Exercise brief:
Copy out all lines from the material that contain the string "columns".
◆ ◆ ◆ ◆ ◆ ◆ ◆
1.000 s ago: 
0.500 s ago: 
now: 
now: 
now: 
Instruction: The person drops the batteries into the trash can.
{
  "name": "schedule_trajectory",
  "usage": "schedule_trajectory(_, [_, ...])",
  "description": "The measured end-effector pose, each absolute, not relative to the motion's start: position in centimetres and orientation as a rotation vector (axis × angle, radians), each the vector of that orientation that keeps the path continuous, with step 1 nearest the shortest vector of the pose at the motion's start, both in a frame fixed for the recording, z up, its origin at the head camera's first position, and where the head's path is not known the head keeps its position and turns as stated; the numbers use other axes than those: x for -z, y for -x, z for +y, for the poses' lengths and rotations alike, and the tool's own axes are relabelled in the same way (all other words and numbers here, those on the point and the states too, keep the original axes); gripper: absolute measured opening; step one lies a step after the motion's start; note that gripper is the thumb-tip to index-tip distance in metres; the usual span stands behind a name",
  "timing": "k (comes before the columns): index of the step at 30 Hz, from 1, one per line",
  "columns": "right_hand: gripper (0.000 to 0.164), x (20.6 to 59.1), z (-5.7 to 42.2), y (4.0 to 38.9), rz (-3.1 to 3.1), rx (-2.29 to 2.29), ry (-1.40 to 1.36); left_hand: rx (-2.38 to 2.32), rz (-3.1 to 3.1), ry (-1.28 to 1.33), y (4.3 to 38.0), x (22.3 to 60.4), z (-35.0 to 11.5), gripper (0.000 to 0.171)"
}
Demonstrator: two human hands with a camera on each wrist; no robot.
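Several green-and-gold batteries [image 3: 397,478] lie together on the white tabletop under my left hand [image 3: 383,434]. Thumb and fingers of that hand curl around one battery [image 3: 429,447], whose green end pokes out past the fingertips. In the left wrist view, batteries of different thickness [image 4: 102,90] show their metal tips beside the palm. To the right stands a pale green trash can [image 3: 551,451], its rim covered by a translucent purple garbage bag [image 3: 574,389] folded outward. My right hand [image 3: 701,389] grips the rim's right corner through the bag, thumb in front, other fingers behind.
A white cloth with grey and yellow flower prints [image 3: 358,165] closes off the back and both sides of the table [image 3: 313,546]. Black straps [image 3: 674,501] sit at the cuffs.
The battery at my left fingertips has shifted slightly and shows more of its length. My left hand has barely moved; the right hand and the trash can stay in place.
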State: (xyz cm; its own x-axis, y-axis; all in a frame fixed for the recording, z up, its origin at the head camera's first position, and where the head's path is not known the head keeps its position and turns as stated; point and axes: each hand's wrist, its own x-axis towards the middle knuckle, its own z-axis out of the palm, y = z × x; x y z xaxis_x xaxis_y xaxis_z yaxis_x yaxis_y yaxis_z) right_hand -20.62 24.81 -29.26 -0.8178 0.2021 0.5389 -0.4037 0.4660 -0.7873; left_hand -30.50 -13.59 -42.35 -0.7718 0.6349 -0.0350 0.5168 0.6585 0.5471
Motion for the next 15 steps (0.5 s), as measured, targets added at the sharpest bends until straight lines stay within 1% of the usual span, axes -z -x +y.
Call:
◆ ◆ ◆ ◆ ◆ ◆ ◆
Answer section:
  "timing": "k (comes before the columns): index of the step at 30 Hz, from 1, one per line",
  "columns": "right_hand: gripper (0.000 to 0.164), x (20.6 to 59.1), z (-5.7 to 42.2), y (4.0 to 38.9), rz (-3.1 to 3.1), rx (-2.29 to 2.29), ry (-1.40 to 1.36); left_hand: rx (-2.38 to 2.32), rz (-3.1 to 3.1), ry (-1.28 to 1.33), y (4.3 to 38.0), x (22.3 to 60.4), z (-35.0 to 11.5), gripper (0.000 to 0.171)"

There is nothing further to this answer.